Aardvark Mobile actually arrived in the App Store nearly a week ago. But developer Vark.com waited until Tuesday to take the wraps off the mobile version of its social question-and-answer service.
Aardvark Mobile tackles the same problem as the Aardvark Web site—dealing with subjective searches where two people might type in the same keywords but be searching for two completely different things. “Search engines by design struggle with these types of queries,” Aardvark CEO Max Ventilla said.
What Aardvark does is tap into your social networks and contacts on Facebook, Twitter, Gmail, and elsewhere to track down answers to questions that might otherwise flummox a search engine—things like “Where’s a good place to eat in this neighborhood?” or “Where should I stay when I visit London?” With Aadvark’s Web service, you’d send a message through your IM client to Aardvark; the service then figures out who in your network (and in their extended network) might be able to answer the question and asks them on your behalf. Ventilla says that 90 percent of the questions asked via Aardvark get answered. The majority of questions are answered in less than five minutes.
The iPhone version of Aardvark works much the same way. Instead of an IM, you type a message directly into the app, tag it with the appropriate categories, and send it off to Aardvark. The service pings people for an answer, and sends you a push notification when there’s a reply.

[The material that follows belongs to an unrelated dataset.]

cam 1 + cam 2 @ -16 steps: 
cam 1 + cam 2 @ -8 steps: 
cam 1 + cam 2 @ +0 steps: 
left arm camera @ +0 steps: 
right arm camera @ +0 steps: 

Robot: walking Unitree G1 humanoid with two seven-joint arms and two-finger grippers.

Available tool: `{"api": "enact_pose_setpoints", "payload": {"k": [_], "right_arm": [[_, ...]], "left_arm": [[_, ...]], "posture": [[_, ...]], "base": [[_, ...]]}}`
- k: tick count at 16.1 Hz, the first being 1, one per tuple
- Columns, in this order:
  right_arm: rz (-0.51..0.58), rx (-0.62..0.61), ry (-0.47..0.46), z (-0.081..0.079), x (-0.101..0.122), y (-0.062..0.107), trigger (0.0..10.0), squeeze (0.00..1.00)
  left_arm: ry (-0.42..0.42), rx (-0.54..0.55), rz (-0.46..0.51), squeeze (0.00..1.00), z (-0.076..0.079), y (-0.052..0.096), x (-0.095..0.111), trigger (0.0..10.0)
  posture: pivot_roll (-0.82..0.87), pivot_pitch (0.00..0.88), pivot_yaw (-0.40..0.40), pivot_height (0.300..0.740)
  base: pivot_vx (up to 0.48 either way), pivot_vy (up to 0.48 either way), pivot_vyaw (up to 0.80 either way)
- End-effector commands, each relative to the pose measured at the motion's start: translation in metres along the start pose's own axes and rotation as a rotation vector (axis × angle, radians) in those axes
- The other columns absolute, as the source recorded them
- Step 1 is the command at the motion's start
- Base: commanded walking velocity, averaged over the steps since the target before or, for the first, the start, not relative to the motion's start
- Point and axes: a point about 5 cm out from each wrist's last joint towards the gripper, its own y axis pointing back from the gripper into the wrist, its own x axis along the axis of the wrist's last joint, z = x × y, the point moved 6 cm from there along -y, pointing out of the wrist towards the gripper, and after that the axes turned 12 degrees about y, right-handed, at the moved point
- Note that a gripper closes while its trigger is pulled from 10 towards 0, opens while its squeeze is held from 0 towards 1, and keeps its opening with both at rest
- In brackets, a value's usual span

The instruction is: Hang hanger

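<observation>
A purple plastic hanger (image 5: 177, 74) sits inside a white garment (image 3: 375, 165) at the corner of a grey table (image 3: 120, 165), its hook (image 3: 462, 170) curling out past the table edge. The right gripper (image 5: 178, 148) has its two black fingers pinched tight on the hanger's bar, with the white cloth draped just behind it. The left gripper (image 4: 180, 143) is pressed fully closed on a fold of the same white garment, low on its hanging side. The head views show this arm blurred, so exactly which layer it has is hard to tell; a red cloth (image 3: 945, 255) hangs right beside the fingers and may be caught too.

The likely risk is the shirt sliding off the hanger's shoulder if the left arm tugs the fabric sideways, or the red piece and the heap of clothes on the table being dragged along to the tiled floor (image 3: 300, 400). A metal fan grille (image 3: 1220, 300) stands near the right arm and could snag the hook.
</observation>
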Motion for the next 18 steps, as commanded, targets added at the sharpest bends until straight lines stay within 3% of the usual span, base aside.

In previewing the app, I asked a question about affordable hotels in Central London—two responses came back within about three minutes from other Aardvark users.
In addition to push notifications, Aardvark Mobile also taps into the iPhone’s built-in location features to automatically detect your location—a feature that can help when you’re asking about local hotspots. If you shake your mobile device when you’re on the Answer tab, Aardvark Mobile looks up any unanswered questions that you may be able to provide a response for (while also producing a very alarming aardvark-like noise).
“We think Aardvark is particularly well-suited to mobile, and especially the iPhone given how rich that platform is to develop for,” Ventilla said.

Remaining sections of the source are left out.